Quito, January 5 (RHC)-- A Swedish software developer and digital privacy activist was arrested in April 2019 in Ecuador on allegations he accessed the computer system of a public institute without permission.  For nearly 2 years, Ola Bini has been waiting for his day in court.

Ola Bini has denied the charge, which carries a three- to five-year prison sentence, while human rights and digital privacy groups have urged the Ecuadorian authorities to ensure the 38-year-old gets a fair trial free from political interference.

After a pre-trial judge on December 16th ruled that prosecutors had enough evidence against Bini to proceed to trial, his lawyer Carlos Soria said he expects the proceedings to resume in early January.  “I know this case will go to trial,” Soria, who has previously called for the case to be dismissed on grounds of insufficient evidence and violations of due process, told Al Jazeera in a video interview on December 24. “In the trial, however, these accusations will not hold up.”

Bini’s arrest came only hours after Ecuador revoked immunity for WikiLeaks founder Julian Assange and evicted him from the country’s embassy in London, effectively turning him over to the British authorities.

In a news conference announcing Assange’s eviction, the Ecuadorian minister of interior at the time, Maria Paula Romo, said the country had “sufficient evidence” that a member of WikiLeaks close to Assange and living in Ecuador for many years was “attempting to destabilise the [Ecuadorian] government” alongside two Russian hackers.

Bini, who has lived in Ecuador since 2013, was arrested at the Mariscal Sucre International Airport in Quito hours later while waiting to board a flight to Japan for a planned martial arts camp.  Police searched his apartment in the early morning hours of April 12, seizing a vast array of electronic devices and “books related to hacking.”

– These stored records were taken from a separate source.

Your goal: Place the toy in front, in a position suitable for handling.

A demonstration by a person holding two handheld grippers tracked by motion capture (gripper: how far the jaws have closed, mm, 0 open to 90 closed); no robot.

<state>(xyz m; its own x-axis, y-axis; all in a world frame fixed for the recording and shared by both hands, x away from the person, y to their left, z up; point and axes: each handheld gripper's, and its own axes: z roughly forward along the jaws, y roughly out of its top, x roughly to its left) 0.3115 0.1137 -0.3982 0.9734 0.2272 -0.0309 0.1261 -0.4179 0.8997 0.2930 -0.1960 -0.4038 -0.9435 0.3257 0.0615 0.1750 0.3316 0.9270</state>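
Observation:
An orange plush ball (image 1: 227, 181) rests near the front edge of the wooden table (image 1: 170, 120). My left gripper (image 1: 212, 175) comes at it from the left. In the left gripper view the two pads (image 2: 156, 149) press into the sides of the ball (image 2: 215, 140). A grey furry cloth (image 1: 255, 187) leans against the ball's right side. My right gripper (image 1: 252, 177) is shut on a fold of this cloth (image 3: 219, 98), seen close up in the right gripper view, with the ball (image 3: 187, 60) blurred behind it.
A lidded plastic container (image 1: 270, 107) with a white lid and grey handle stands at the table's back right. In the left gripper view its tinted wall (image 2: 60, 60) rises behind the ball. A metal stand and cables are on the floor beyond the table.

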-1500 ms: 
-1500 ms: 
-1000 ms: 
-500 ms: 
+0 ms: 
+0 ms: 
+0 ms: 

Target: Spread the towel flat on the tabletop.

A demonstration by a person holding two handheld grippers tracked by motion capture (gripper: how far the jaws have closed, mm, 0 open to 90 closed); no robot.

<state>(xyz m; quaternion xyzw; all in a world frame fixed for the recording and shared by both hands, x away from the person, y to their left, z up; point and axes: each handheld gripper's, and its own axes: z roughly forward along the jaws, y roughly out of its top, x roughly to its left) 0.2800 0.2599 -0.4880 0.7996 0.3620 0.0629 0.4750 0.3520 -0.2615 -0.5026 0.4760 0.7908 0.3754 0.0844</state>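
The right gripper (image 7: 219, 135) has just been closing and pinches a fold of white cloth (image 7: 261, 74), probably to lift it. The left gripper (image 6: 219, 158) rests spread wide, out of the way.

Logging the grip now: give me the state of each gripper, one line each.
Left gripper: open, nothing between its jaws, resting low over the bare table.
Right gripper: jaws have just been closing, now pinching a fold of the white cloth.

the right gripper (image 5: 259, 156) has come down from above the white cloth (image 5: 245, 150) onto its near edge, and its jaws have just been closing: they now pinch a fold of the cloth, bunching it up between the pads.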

While Bini and Assange are friends and the two met multiple times during Assange’s asylum in the embassy, Bini has denied accusations that he worked for WikiLeaks or hacked computers and phones.  “I protect systems, I don’t break them,” he said in an interview in September 2019.

The expected resumption of Bini’s case this month also coincides with a British judge’s decision on Monday on to refuse the United States’s request to extradite Assange to face espionage and hacking charges.